A pintxo, pronounced “pincho,” is a small snack traditionally served in the bars, or bodegas, of northern Spain – a little mouthful eaten with your hands. It’s sometimes, but not exclusively, served on bread and often has a toothpick in the centre to hold it all together.
Pintxos are smaller than tapas, which in Spain tend to be larger plates of food. The comparison is like a canapé to an entree.
The pintxos served in Australia often bear no relation to what you would find in San Sebastián, the capital of the Basque region.

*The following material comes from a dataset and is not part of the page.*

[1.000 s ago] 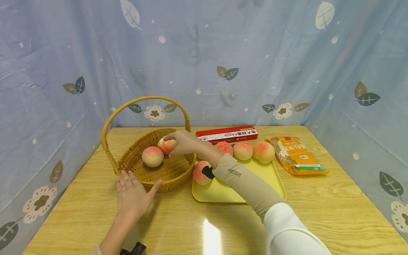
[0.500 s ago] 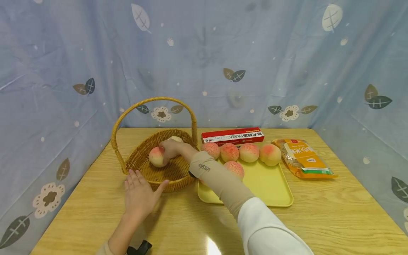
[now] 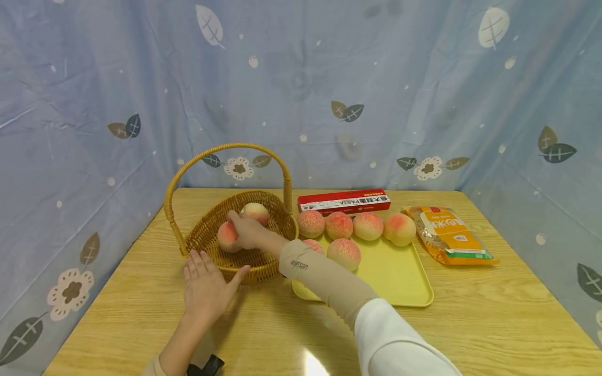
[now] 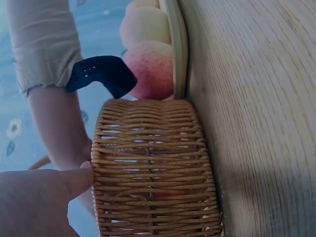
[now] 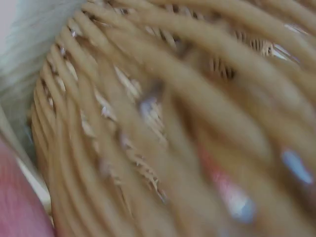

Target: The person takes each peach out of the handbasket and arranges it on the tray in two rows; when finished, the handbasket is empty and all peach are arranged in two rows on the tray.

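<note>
In the head view, a wicker basket [image 3: 268, 271] with a tall arched handle stands at the left of the table. My right hand [image 3: 251, 231] reaches down inside it and grips a pink-and-cream peach [image 3: 227, 237], covering the peach's right side. Behind that hand lies a second, paler peach [image 3: 254, 213]. With fingers extended, my left hand [image 3: 205, 287] rests against the basket's near left side. Its thumb [image 4: 79, 178] touches the rim in the left wrist view. Blurred wicker weave [image 5: 148, 98] fills most of the right wrist view, so the right fingers are hidden there.
Right of the basket, a yellow tray [image 3: 400, 284] bears several peaches [image 3: 345, 254], partly behind my right forearm. A red pasta box [image 3: 345, 201] lies behind the tray. An orange food bag [image 3: 449, 235] lies to its right. A patterned blue curtain [image 3: 301, 78] surrounds the table.
My right hand has let go of the rear peach in the basket and moved onto the front-left one. The head view has shifted slightly. My left hand stays at the basket.
</note>
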A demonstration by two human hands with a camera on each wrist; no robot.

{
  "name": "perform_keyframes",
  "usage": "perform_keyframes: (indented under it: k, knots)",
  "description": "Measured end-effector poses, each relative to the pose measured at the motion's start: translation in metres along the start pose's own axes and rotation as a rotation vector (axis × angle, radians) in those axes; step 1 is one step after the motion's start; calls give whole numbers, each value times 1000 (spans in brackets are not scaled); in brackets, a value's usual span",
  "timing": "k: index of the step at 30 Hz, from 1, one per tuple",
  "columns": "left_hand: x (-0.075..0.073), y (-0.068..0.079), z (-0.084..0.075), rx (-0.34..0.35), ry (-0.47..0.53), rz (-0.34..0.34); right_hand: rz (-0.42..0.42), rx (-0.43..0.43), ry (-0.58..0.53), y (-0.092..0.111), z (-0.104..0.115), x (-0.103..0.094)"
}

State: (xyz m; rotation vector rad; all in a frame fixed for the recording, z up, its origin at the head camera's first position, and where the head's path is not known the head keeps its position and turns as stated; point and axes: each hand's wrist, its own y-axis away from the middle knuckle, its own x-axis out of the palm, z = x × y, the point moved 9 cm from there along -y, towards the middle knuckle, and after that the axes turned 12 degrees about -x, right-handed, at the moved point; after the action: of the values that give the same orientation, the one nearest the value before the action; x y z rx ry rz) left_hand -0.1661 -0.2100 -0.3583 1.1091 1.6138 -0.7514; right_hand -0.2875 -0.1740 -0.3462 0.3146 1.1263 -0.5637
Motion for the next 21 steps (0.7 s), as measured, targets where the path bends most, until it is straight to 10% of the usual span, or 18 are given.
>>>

We’re hoping to change that, in Melbourne at least, so we drove from Bilbao to San Sebastián looking for ideas while searching for more vermouth – or vermouth as the locals call it – to bring back to Australia.
Anyone who has watched or listened to chef (and intrepid television presenter) Anthony Bourdain talk about Spain will know San Sebastián’s significance as a food destination. “Outside of Asia, Spain is the single greatest place for culinary achievement in the world,” he says.
No surprises then that the Basque region is home to some of the world’s most innovative restaurant kitchens, including Arzak and Mugaritz. Located just outside of San Sebastián these restaurants are considered to be among the top 10 in the world and both hold three Michelin stars, the highest accolade available for European restaurants.
But it’s not all fine dining and modernist cuisine – the city is home to countless traditional bodegas famous for their pintxos. San Sebastián’s inhabitants are full of life (and most likely a lot of vermouthh) so in the name of research we chow our way from bodega to bodega. The pattern was something like this:
Pintxos. Vermouth. Pintxos. Vermouth. Bed. Pintxos. Vermouth. Antacids. Bed. Repeat.
In Spain’s bodegas pre-prepared pintxos are served to help soak up the booze, and that’s good news for us. Sometimes they were free, and other times we paid. Sometimes we weren’t sure of the etiquette at all.
Usually these bodegas have no chef so the preparation of these simple snacks is left to the bar staff. However some bodegas have elevated their pintxos to Michelin star levels.
It is a perfect expression of just how important food is to the people of Span; that even in their bars you can enjoy high quality snacks, rather than food being an afterthought.
San Sebastián is a city made of many small bites that together make a full meal. The perfect way to explore this city? One bite at a time.